- [WHAT THIS TASK INVOLVES]: The listing below must be copied exactly and in full.

- [SUPPLIED RECORDS]:
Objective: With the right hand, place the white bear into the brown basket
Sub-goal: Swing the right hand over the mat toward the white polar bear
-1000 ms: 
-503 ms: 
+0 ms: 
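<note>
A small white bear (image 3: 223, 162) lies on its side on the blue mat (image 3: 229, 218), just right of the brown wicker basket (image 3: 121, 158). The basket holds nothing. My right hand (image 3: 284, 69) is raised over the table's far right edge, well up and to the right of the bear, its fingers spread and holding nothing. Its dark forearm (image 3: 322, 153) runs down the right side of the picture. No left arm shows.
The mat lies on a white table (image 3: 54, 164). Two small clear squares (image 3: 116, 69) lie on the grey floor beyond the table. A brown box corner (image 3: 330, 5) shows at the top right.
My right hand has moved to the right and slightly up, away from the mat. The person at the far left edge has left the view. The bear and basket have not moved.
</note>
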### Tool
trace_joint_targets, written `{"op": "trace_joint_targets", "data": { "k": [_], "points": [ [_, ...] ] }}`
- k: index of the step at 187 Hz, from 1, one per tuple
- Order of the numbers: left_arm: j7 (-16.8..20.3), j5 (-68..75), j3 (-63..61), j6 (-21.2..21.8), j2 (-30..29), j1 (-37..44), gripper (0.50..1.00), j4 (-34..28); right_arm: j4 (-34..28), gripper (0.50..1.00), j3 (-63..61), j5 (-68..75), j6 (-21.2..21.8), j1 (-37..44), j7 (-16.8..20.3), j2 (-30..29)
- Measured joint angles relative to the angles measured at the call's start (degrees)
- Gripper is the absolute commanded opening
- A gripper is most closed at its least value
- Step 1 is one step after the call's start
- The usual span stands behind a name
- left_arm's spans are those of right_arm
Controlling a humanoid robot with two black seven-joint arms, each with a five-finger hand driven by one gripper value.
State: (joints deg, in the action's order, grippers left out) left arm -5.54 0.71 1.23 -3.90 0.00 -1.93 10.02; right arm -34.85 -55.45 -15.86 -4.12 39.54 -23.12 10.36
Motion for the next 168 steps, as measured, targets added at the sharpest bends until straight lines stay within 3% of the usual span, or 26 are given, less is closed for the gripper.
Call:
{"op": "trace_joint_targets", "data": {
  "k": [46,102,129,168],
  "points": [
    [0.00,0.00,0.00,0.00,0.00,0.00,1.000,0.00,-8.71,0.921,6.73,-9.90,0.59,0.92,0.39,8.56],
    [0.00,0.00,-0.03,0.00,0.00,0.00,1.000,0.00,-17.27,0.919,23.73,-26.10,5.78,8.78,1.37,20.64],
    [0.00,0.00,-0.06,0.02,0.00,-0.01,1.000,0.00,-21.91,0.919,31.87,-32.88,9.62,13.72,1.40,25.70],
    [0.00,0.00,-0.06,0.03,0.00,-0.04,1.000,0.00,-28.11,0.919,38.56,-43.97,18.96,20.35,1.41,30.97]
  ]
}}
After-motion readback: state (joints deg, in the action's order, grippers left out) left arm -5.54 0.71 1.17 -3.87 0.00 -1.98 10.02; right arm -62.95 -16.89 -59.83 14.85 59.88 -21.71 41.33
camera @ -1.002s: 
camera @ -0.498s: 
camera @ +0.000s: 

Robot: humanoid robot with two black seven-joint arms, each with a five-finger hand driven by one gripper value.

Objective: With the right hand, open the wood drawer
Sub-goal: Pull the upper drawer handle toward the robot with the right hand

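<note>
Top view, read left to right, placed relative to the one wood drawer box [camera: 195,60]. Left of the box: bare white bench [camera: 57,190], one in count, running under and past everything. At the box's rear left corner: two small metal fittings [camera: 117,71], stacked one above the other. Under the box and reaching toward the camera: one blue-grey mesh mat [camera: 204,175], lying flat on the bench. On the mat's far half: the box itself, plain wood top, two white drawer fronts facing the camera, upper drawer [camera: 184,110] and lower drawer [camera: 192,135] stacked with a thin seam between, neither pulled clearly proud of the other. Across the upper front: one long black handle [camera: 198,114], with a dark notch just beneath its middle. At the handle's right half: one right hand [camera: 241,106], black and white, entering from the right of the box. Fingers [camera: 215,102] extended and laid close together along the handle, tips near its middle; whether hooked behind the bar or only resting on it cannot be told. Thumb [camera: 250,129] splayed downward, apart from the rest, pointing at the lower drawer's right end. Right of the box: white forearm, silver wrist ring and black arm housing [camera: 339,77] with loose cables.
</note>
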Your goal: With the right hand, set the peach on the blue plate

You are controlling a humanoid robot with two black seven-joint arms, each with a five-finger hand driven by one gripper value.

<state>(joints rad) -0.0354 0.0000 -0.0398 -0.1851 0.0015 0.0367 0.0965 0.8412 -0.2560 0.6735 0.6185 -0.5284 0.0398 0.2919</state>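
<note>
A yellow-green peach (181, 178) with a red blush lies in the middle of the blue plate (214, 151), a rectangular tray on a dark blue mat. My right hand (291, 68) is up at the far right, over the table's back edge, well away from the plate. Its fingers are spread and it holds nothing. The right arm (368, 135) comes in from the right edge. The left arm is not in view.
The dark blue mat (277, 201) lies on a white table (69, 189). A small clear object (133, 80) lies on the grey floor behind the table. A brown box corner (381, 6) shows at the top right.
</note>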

- [RESPONSE BOX]:
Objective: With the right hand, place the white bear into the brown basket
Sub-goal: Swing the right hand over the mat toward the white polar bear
-1000 ms: 
-503 ms: 
+0 ms: 
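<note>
A small white bear (image 3: 223, 162) lies on its side on the blue mat (image 3: 229, 218), just right of the brown wicker basket (image 3: 121, 158). The basket holds nothing. My right hand (image 3: 284, 69) is raised over the table's far right edge, well up and to the right of the bear, its fingers spread and holding nothing. Its dark forearm (image 3: 322, 153) runs down the right side of the picture. No left arm shows.
The mat lies on a white table (image 3: 54, 164). Two small clear squares (image 3: 116, 69) lie on the grey floor beyond the table. A brown box corner (image 3: 330, 5) shows at the top right.
My right hand has moved to the right and slightly up, away from the mat. The person at the far left edge has left the view. The bear and basket have not moved.
</note>
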### Tool
trace_joint_targets, written `{"op": "trace_joint_targets", "data": { "k": [_], "points": [ [_, ...] ] }}`
- k: index of the step at 187 Hz, from 1, one per tuple
- Order of the numbers: left_arm: j7 (-16.8..20.3), j5 (-68..75), j3 (-63..61), j6 (-21.2..21.8), j2 (-30..29), j1 (-37..44), gripper (0.50..1.00), j4 (-34..28); right_arm: j4 (-34..28), gripper (0.50..1.00), j3 (-63..61), j5 (-68..75), j6 (-21.2..21.8), j1 (-37..44), j7 (-16.8..20.3), j2 (-30..29)
- Measured joint angles relative to the angles measured at the call's start (degrees)
- Gripper is the absolute commanded opening
- A gripper is most closed at its least value
- Step 1 is one step after the call's start
- The usual span stands behind a name
- left_arm's spans are those of right_arm
Controlling a humanoid robot with two black seven-joint arms, each with a five-finger hand driven by one gripper value.
State: (joints deg, in the action's order, grippers left out) left arm -5.54 0.71 1.23 -3.90 0.00 -1.93 10.02; right arm -34.85 -55.45 -15.86 -4.12 39.54 -23.12 10.36
Motion for the next 168 steps, as measured, targets added at the sharpest bends until straight lines stay within 3% of the usual span, or 26 are given, less is closed for the gripper.
Call:
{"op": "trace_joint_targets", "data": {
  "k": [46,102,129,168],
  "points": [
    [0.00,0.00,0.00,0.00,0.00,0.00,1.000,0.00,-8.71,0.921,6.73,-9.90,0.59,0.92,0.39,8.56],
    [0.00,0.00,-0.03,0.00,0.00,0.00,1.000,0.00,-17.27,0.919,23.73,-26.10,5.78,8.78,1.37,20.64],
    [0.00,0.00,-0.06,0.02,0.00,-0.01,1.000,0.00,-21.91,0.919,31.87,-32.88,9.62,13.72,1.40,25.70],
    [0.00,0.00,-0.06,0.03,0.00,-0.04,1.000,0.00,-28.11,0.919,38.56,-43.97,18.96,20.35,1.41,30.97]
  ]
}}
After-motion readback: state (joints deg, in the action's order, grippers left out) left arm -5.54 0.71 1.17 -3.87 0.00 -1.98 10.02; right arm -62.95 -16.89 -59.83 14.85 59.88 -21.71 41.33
camera @ -1.002s: 
camera @ -0.498s: 
camera @ +0.000s: 

Robot: humanoid robot with two black seven-joint arms, each with a five-finger hand driven by one gripper value.

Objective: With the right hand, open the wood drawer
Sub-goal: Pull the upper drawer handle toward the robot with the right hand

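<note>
Top view, read left to right, placed relative to the one wood drawer box [camera: 195,60]. Left of the box: bare white bench [camera: 57,190], one in count, running under and past everything. At the box's rear left corner: two small metal fittings [camera: 117,71], stacked one above the other. Under the box and reaching toward the camera: one blue-grey mesh mat [camera: 204,175], lying flat on the bench. On the mat's far half: the box itself, plain wood top, two white drawer fronts facing the camera, upper drawer [camera: 184,110] and lower drawer [camera: 192,135] stacked with a thin seam between, neither pulled clearly proud of the other. Across the upper front: one long black handle [camera: 198,114], with a dark notch just beneath its middle. At the handle's right half: one right hand [camera: 241,106], black and white, entering from the right of the box. Fingers [camera: 215,102] extended and laid close together along the handle, tips near its middle; whether hooked behind the bar or only resting on it cannot be told. Thumb [camera: 250,129] splayed downward, apart from the rest, pointing at the lower drawer's right end. Right of the box: white forearm, silver wrist ring and black arm housing [camera: 339,77] with loose cables.
</note>
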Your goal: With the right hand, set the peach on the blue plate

You are controlling a humanoid robot with two black seven-joint arms, each with a five-finger hand driven by one gripper value.

<state>(joints rad) -0.0354 0.0000 -0.0398 -0.1851 0.0015 0.0367 0.0965 0.8412 -0.2560 0.6735 0.6185 -0.5284 0.0398 0.2919</state>
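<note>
A yellow-green peach (181, 178) with a red blush lies in the middle of the blue plate (214, 151), a rectangular tray on a dark blue mat. My right hand (291, 68) is up at the far right, over the table's back edge, well away from the plate. Its fingers are spread and it holds nothing. The right arm (368, 135) comes in from the right edge. The left arm is not in view.
The dark blue mat (277, 201) lies on a white table (69, 189). A small clear object (133, 80) lies on the grey floor behind the table. A brown box corner (381, 6) shows at the top right.
</note>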

This answer has no further content.